:: What is required ::
Output the listing below verbatim, from its first line to its last.

:: Data extract ::
----------

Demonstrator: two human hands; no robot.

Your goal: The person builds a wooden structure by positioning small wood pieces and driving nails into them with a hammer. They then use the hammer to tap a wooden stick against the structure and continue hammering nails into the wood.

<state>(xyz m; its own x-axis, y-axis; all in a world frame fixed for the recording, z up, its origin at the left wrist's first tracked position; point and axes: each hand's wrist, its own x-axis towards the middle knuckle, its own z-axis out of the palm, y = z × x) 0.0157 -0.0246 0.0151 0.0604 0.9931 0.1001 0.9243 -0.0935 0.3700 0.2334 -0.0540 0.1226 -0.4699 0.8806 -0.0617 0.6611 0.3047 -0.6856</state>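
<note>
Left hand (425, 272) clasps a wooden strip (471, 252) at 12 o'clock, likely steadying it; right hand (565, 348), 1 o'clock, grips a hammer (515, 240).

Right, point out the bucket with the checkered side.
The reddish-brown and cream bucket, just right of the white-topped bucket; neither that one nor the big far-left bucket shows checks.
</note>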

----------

:: Solution to this task ::
Demonstrator: two human hands; no robot.

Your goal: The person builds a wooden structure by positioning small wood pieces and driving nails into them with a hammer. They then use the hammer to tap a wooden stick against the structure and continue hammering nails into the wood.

<state>(xyz m; its own x-axis, y-axis; all in a world frame fixed for the recording, z up, its origin at the left wrist's first tracked position; point and axes: each hand's wrist, its own x-axis towards the middle knuckle, its own z-axis out of the palm, y = z × x) 0.0157 -0.0246 0.0151 0.0604 0.9931 0.1001 0.9243 -0.0935 0.3700 0.2334 -0.0540 0.1226 -0.4699 0.8806 -0.0617 0.6611 0.3047 -0.6856</state>
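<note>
Left hand (425, 272) clasps a wooden strip (471, 252) at 12 o'clock, likely steadying it; right hand (565, 348), 1 o'clock, grips a hammer (515, 240).

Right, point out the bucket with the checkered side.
The reddish-brown and cream bucket, just right of the white-topped bucket; neither that one nor the big far-left bucket shows checks.
</note>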

That is the complete output.